While overseeing the construction of nearby Sardgiin Khiid from 1654 to 1680 Zanabazar would have ample opportunities to visit Yestiin Rashaan (rashaan = mineral springs) twelve miles to the northwest. According to tradition Zanabazar identified here up to twenty individual mineral springs here and gave very specific instructions on how they were to be used. Water from the smaller springs, many of them just seepages, were said to affect different parts of the body; there are springs for the left and right eye, the left and right nostril, the left and right kidney, teeth, heart, lungs, stomach, skin, ulcers, bones, and on. There are also larger springs around which bathing pits were dug and log bath houses established. Bathing in the water of these springs was said to beneficial for the whole body. The best time to use the springs is in spring or autumn, and for a full treatment they should be used daily for regimes of twenty-one, twenty-seven, or thirty-one days. Odd-numbered days are better. Also, there is one day in each month which is thought to be the most beneficial to use the springs; for example the eighth day of the eighth month, according to the Tibeto-Mongolian lunar calendar.
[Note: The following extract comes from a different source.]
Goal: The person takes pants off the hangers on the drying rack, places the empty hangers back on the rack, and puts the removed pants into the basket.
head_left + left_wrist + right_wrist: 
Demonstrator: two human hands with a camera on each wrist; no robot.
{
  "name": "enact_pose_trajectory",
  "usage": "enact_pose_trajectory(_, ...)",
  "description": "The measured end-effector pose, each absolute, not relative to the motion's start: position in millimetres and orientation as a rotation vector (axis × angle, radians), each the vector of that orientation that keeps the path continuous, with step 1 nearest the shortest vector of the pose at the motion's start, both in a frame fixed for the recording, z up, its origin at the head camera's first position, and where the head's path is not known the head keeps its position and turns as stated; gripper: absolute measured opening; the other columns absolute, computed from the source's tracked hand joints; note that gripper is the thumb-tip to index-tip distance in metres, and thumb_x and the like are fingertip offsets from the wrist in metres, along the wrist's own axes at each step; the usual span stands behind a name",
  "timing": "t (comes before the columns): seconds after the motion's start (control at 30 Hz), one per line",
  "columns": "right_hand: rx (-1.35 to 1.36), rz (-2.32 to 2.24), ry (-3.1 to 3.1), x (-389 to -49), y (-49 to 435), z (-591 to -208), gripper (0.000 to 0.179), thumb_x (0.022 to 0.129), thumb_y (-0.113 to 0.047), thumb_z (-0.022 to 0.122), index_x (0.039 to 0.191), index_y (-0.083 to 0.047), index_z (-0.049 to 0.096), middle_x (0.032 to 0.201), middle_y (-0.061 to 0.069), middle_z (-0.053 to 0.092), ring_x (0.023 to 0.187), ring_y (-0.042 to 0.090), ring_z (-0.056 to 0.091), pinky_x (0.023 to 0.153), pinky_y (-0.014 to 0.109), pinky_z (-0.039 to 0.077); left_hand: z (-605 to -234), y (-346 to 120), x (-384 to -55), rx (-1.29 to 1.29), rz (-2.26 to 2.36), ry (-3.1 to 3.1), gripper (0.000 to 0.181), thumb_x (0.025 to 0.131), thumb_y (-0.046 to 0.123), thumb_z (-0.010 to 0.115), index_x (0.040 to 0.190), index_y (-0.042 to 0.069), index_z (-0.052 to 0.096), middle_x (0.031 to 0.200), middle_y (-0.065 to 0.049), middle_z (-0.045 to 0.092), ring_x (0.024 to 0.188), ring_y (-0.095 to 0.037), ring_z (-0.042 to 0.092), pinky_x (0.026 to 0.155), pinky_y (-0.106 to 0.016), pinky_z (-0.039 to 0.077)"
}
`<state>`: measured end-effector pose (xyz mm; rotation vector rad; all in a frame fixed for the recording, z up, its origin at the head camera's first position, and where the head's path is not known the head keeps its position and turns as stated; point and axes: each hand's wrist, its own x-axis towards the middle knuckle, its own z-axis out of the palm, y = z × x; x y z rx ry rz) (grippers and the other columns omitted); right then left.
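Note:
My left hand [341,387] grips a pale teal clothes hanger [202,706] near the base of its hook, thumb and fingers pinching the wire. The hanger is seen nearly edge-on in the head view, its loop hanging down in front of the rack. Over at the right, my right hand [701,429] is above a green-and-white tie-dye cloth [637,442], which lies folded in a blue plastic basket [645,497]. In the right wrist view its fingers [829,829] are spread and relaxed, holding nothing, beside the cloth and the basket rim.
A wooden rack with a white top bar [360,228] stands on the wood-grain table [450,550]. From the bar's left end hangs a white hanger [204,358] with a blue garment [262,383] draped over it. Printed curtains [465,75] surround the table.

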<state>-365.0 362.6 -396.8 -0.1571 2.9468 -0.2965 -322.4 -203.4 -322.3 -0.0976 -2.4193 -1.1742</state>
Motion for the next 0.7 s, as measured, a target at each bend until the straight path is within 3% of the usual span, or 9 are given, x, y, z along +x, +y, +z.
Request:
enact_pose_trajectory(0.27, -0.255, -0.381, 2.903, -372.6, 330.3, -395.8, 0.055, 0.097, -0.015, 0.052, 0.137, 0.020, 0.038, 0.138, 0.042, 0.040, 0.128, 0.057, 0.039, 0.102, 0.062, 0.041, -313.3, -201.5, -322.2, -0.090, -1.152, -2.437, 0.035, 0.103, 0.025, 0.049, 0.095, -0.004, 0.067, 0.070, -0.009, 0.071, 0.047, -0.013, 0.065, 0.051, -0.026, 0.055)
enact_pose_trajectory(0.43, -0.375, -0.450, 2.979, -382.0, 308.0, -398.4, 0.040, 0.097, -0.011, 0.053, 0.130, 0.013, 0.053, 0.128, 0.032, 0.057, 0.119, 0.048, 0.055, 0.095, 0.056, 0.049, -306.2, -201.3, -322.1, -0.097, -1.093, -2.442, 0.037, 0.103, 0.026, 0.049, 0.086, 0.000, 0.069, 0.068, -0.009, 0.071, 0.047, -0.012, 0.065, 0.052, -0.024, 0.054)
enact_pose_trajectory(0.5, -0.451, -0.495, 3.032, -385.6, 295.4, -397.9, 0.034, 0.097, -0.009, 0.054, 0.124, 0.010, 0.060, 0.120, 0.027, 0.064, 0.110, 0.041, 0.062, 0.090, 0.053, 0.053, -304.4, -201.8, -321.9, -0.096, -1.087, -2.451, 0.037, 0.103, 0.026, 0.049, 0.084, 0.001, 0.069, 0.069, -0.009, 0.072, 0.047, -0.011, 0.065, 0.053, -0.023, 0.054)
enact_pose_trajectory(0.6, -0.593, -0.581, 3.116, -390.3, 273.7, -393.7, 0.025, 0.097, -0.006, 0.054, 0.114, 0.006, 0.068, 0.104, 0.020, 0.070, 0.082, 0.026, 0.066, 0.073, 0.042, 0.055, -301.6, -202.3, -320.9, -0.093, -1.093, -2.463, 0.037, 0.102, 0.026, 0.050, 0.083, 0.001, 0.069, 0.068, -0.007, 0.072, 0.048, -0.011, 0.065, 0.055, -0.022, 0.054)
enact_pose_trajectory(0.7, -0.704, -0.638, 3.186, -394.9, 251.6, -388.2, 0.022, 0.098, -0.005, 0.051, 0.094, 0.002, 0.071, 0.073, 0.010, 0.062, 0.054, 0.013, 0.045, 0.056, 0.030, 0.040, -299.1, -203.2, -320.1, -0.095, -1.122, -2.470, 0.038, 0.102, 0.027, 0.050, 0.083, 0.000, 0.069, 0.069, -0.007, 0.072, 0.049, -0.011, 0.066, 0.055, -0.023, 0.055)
According to one tradition Zanabazar stopped here for the last time in 1688 or 1689 when he was fleeing from Galdan Bolshigt and dictated to a local nobleman by the name of Tserendorj all the properties of the springs. Tserendorj then passed the information along to local people. An alternative version suggests that Tserendorj lived in the mid-nineteenth century and that in 1853 he gathered together oral traditions about Zanabazar’s instructions concerning the springs and recorded them for the benefit of subsequent users.
Currently there are two bath houses and a small chapel at the hot springs.
Up until 2005 herdsmen from the Tuul and Kherlen valleys traveled here by horse to take cures and retreats. My horseman when I visited here told me his cousin came here for seven days (not the full recommended regime) after a bad fall from a horse and after bathing daily in the bath houses came away cured. Locals also maintain that bathing in the larger of the baths atones for big sins, while bathing in the smaller one washes away lesser transgressions.